Yesterday, as President Obama was sworn in, the Brooklyn Tabernacle Choir sang ‘Battle Hymn of the Republic.’
As catchy as is the chorus of that hymn, I’ve never enjoyed singing it in church. Whenever you conflate the Second Coming of Christ with the justness of an American war you’re on dangerous theological ground. Anyways, more on that later.
This weekend we conclude our Razing Hell sermon series talking about the Second Coming. Perhaps no other Christian doctrine is so fraught with popular misunderstandings and willful, fanciful misinterpretations of scripture.
You know what I’m talking about: guys like Jack Van Impe making dire predictions about current events, identifying politicos like Obama with the Antichrist, interpreting Middle East Politics according to the coded schema of Revelation. And don’t even get started on the rapture.
These ways of reading Revelation, popularized in our own day by the Left Behind novels, are actually quite new and modern ways of interpreting, beginning with the rise of the modernist movement in the late 19th century.
These readings distort John’s original hope. Typically, such movements join visions of cosmic, final warfare with political action, divide the world into good and evil, demonize all who disagree, and are convinced of the rightness and righteousness of their view.
Such groups differ in the extremity of virulence of their views but all of them see present world events as fulfillments of biblical descriptions of the end time and as heading, by God’s predetermination, toward the cataclysmic end of history.
There’s a reason this way of reading Revelation is appealing. It gives gravity to the events of our own day. It makes scripture ‘exciting’ in that Revelation becomes like a treasure map or crystal ball, and it raises the stakes of my own individual belief.
As you’ve probably been exposed to before, contemporary apocalypticism predicts an exact timetable leading to the awful end ordained by God and predicted in the bible.
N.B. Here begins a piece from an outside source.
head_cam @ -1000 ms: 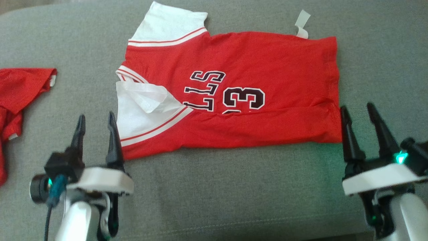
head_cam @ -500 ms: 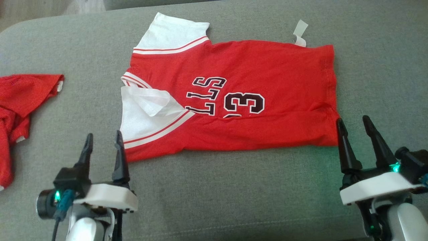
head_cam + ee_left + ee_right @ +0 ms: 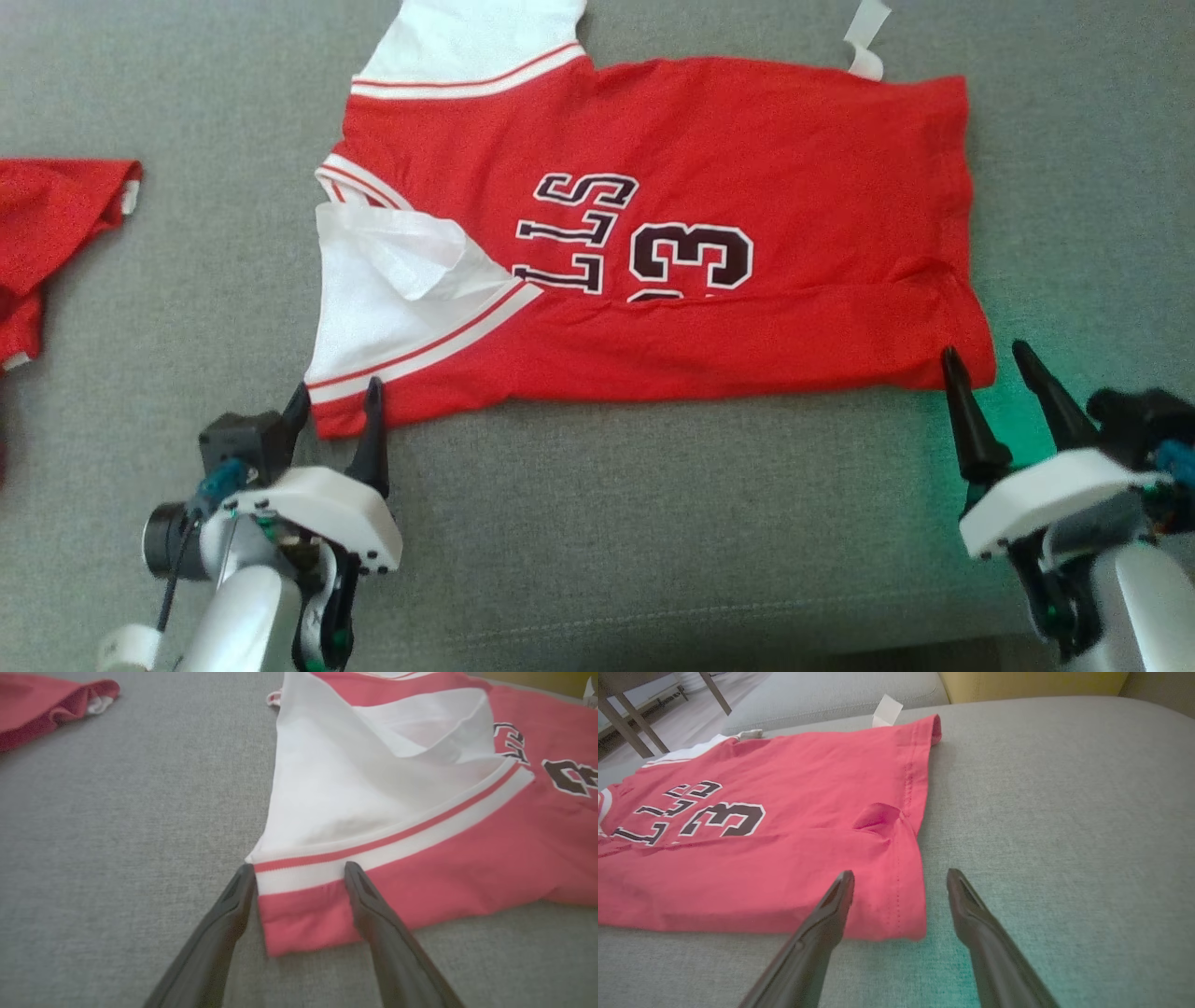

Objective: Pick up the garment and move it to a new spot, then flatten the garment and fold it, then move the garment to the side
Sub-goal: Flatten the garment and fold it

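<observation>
Grey cushion, viewed from the robot's side. The garment, a red jersey with white sleeves and dark numerals, lies spread across the middle, collar end toward 9 o'clock, hem toward 3. Its near long edge looks folded over once, since the fold line cuts off the bottoms of the numerals.

- Left gripper at 7 o'clock: fingers spread wide and holding nothing, straddling the near collar-end corner at the striped band.
- Right gripper at 4 o'clock: fingers likewise wide apart and empty, bracketing the near hem corner.
- A second red cloth sits at 9 o'clock, well apart.

Judgement: folding is in hand, at the corner-pinch stage. The next move calls for both pairs of fingers to close together on all layers, then lift evenly toward 12 o'clock. The small pucker near the hem may need smoothing.
</observation>
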Motion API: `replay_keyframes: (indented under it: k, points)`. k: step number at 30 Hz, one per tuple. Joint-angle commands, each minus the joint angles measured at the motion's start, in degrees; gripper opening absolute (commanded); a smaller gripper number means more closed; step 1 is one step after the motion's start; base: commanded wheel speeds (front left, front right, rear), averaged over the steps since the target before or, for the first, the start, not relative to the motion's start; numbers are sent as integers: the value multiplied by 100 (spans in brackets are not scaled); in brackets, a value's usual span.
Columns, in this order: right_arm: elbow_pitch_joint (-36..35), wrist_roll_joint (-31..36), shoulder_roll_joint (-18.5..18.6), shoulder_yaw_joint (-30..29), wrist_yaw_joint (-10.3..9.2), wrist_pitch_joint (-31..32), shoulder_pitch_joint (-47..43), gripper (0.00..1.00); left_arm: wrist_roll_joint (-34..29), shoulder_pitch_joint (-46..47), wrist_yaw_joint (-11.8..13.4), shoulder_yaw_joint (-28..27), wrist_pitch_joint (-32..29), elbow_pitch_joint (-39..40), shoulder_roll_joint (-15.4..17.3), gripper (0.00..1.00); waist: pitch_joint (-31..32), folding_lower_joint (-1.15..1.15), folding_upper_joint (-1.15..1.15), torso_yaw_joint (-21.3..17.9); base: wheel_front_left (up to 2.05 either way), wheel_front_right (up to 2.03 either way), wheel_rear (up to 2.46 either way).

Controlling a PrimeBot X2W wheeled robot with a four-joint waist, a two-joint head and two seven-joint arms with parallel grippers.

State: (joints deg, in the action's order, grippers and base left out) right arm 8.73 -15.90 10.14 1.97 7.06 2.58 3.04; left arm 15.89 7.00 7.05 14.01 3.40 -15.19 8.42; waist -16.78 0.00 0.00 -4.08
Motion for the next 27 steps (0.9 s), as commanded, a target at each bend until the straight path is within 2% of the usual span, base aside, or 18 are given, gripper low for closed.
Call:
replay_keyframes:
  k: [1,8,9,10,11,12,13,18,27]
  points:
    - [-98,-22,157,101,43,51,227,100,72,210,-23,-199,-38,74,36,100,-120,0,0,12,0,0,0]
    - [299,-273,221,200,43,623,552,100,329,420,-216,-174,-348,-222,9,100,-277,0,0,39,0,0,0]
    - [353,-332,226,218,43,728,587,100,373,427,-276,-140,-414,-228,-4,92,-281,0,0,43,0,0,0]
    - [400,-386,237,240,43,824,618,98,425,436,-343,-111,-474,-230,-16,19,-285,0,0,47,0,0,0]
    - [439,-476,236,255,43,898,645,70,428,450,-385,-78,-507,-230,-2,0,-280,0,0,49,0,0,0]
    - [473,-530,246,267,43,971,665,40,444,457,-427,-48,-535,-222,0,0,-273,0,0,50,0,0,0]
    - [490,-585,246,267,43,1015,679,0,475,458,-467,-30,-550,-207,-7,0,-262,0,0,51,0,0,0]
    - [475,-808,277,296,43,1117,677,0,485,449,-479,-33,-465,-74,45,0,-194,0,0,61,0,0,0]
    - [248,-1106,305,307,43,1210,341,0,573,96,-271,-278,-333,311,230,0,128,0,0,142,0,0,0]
It sees the beginning of this end ushered in by the modern state of Israel and it will culminate in a final battle of Armageddon. The faithful, however, will be ‘raptured’ to the Lord, escaping the tribulations and destruction. Evangelization before the final destruction will be done by 144,000 converted Jews. This will happen in our lifetime, according to such groups.
The problems with this way of reading Revelation are many and it departs from an authentic hope in Jesus Christ in significant ways:
1) It depends on and feeds fear.
2) The ‘rapture’ is based on a solitary biblical text (1 Thessalonians 4.17).
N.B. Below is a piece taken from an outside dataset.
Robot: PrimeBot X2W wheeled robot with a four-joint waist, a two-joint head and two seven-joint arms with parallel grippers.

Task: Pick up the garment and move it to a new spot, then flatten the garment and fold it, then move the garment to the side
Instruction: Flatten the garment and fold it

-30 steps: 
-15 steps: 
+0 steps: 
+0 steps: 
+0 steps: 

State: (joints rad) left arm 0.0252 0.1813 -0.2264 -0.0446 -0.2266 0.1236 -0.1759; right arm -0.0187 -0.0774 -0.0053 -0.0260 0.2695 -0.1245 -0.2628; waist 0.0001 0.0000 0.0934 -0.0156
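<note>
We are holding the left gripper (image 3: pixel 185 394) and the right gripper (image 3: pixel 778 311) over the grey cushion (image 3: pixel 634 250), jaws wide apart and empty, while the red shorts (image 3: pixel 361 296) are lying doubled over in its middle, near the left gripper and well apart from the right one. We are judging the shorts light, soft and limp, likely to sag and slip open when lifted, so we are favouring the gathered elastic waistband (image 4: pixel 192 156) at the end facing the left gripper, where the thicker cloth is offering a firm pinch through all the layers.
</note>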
3) The notion that the faithful will be exempt from tribulation or suffering is alien to the Gospels.
4) It elevates the power of Evil to almost godlike proportions.
5) The timetable is deterministic. God’s set it in stone from the beginning. There’s nothing we can do to change history nor does our faithfulness effect it.
6) The world is divided between believers and infidels.
7) Jews are not sisters and brothers in the covenant nor are they people whom God loves and we must love too. Israel is important only for the role it plays in a timetable towards Armageddon.
8) Reconciliation of sinners is impossible.
9) The real object of hope is not Christ or New Creation but rapture.
10) Most importantly, the life, death and resurrection of Jesus are secondary, in this view, to the apocalypse. The Cross is less decisive than a final, cosmic war. Armageddon is more significant than Golgotha. Christ’s work on the cross was not ‘finished.’ Moreover, the Cross is no longer the full disclosure of God’s character or nature. In the Cross, we see a God who suffers wrath in our place: ‘while we were yet sinners Christ died for us.’ By contrast, contemporary apocalypticism sees it as ‘while we were still sinners Christ smote us in a cosmic battle.’ What emerges from this view is an almost schizophrenic Jesus.